* **Assignment**:
Read through the entries below and return each line with the word "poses".

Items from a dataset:

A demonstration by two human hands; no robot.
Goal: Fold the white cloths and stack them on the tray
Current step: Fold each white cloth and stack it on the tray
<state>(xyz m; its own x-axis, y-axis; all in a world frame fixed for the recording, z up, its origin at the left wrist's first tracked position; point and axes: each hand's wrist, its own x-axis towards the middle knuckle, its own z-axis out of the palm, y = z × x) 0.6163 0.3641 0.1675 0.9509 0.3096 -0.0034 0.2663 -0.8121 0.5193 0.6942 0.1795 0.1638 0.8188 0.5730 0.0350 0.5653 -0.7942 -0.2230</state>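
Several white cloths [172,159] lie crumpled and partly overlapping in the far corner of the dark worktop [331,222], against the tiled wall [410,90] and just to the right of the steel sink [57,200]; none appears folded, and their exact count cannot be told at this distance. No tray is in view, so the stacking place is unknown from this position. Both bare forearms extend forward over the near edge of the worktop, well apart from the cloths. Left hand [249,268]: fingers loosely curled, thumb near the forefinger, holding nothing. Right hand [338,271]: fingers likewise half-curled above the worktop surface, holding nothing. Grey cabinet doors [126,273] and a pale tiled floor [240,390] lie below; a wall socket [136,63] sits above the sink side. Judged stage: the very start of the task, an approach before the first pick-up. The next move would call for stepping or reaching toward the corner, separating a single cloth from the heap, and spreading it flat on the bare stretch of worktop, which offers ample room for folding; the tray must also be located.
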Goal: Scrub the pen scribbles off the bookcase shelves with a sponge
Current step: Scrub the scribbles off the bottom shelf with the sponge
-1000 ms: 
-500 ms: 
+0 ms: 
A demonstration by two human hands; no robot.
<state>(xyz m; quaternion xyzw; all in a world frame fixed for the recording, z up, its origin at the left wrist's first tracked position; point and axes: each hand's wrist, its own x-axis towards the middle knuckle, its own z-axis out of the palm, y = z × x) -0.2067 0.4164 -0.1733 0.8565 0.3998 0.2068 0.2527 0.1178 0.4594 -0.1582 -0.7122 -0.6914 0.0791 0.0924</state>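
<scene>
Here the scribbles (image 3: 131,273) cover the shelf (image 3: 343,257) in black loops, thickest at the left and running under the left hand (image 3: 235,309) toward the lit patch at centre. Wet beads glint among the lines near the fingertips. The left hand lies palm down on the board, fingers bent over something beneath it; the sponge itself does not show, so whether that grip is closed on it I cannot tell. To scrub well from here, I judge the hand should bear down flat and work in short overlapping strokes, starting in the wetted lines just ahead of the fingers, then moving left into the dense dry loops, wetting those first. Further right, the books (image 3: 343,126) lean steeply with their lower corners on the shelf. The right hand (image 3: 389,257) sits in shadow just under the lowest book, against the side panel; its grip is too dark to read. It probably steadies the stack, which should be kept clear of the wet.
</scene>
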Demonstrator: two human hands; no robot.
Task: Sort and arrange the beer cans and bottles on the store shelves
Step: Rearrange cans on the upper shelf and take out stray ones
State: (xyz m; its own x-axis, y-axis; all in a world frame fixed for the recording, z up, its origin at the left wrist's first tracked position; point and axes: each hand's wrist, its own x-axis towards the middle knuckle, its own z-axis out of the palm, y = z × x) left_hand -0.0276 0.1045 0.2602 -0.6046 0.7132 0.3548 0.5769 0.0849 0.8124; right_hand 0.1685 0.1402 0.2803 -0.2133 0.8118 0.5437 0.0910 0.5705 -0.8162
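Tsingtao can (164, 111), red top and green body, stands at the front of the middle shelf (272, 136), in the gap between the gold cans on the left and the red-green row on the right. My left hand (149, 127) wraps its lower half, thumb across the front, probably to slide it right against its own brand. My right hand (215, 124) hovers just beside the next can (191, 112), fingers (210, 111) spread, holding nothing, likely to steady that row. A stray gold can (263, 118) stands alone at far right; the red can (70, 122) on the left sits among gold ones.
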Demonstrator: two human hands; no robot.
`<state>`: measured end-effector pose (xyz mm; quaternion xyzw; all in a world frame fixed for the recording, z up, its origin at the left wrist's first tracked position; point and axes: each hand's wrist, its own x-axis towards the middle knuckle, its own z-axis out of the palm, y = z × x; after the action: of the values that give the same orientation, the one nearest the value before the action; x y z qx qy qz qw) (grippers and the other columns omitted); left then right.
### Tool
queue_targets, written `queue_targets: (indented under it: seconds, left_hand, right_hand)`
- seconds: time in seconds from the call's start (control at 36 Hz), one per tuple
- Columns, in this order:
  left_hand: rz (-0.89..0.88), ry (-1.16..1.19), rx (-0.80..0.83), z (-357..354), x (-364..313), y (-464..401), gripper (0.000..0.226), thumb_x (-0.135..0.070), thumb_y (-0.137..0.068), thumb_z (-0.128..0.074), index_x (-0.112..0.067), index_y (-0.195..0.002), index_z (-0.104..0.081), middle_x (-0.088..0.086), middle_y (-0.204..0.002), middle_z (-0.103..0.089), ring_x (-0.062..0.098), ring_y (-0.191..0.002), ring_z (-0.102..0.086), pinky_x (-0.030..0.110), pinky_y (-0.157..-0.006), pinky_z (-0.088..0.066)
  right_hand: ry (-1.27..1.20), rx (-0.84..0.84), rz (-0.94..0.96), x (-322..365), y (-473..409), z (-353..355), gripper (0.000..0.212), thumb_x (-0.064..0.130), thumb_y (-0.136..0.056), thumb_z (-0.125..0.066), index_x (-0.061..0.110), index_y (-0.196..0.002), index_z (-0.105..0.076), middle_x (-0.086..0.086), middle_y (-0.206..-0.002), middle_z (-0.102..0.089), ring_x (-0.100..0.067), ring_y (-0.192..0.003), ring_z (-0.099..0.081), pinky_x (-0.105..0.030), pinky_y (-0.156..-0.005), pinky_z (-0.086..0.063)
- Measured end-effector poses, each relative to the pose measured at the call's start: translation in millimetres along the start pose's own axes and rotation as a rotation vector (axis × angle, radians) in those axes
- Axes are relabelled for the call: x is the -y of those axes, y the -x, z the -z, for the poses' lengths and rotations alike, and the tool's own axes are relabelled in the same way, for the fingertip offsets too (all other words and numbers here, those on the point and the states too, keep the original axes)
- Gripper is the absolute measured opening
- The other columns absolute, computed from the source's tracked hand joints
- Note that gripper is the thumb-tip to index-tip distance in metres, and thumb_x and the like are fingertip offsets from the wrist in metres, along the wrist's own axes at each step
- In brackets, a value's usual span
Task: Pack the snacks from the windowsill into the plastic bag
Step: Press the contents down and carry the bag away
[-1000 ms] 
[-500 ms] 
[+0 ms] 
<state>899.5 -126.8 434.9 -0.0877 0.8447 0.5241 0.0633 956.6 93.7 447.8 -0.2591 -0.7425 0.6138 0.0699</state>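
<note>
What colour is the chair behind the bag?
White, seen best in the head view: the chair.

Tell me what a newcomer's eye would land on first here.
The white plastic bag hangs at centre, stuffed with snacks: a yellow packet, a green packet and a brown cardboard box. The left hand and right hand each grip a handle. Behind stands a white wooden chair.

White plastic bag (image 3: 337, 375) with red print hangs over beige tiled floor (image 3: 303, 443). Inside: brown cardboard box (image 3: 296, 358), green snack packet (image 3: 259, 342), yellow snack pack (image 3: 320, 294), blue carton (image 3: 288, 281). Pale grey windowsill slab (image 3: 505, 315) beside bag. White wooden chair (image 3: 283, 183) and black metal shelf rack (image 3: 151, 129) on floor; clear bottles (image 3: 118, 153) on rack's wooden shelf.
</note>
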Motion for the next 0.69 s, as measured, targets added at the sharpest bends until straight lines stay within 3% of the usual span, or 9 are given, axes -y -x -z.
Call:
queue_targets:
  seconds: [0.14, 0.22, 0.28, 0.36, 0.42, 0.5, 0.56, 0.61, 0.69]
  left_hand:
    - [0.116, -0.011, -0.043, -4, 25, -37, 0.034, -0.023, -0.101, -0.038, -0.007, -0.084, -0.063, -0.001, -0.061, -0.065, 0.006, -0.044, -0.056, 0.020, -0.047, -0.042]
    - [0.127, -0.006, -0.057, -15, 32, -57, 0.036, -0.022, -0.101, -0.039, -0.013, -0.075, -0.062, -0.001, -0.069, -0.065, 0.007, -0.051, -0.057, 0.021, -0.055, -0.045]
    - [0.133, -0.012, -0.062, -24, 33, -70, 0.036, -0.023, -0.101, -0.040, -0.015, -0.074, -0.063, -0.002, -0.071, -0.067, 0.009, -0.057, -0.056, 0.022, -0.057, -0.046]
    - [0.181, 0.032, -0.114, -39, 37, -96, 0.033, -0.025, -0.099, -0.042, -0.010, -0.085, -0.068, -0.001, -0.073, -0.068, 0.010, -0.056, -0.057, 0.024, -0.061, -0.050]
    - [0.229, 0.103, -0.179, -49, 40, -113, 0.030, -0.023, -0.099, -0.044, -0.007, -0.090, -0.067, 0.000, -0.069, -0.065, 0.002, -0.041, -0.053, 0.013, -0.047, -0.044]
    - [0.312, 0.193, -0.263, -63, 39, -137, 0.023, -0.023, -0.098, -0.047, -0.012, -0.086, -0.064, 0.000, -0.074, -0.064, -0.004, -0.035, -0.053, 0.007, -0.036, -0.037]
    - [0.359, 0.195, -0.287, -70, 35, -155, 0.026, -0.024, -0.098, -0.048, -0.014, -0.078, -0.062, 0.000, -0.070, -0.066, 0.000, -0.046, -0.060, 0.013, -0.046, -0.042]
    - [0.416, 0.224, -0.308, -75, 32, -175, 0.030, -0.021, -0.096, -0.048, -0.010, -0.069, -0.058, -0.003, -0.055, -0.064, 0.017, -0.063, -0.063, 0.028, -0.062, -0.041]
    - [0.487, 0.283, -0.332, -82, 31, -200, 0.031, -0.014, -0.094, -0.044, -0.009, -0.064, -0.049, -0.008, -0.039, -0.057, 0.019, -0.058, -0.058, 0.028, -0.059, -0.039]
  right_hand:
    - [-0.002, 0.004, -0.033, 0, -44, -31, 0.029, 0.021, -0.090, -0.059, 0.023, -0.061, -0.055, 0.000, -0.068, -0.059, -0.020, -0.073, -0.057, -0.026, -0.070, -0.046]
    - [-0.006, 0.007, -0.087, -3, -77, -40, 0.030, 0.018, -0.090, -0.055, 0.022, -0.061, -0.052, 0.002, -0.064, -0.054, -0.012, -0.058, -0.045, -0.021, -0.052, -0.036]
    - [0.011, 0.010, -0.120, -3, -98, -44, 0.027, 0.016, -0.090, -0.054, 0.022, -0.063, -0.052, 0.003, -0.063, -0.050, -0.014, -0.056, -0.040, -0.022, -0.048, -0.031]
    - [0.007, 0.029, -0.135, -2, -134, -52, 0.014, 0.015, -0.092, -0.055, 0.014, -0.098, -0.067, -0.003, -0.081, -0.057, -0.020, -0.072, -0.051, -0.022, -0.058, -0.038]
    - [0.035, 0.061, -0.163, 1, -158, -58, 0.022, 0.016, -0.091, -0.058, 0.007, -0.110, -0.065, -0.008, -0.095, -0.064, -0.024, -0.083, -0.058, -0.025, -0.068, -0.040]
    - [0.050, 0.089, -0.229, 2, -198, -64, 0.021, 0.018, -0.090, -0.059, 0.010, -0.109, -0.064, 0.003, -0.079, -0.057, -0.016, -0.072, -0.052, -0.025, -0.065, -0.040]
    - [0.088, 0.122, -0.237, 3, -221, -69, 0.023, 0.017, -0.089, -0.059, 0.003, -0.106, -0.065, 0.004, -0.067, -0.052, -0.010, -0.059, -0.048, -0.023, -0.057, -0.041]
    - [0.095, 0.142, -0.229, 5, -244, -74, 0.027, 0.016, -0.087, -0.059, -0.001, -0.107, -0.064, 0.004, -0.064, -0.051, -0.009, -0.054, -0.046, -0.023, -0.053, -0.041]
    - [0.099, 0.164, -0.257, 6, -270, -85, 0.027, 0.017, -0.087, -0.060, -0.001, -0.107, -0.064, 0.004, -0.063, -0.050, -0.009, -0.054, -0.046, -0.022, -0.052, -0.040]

* **Written response**:
- Measured end-effector poses, each relative to the pose measured at the call's start: translation in millimetres along the start pose's own axes and rotation as a rotation vector (axis × angle, radians) in those axes
- Axes are relabelled for the call: x is the -y of those axes, y the -x, z the -z, for the poses' lengths and rotations alike, and the tool's own axes are relabelled in the same way, for the fingertip offsets too (all other words and numbers here, those on the point and the states too, keep the original axes)

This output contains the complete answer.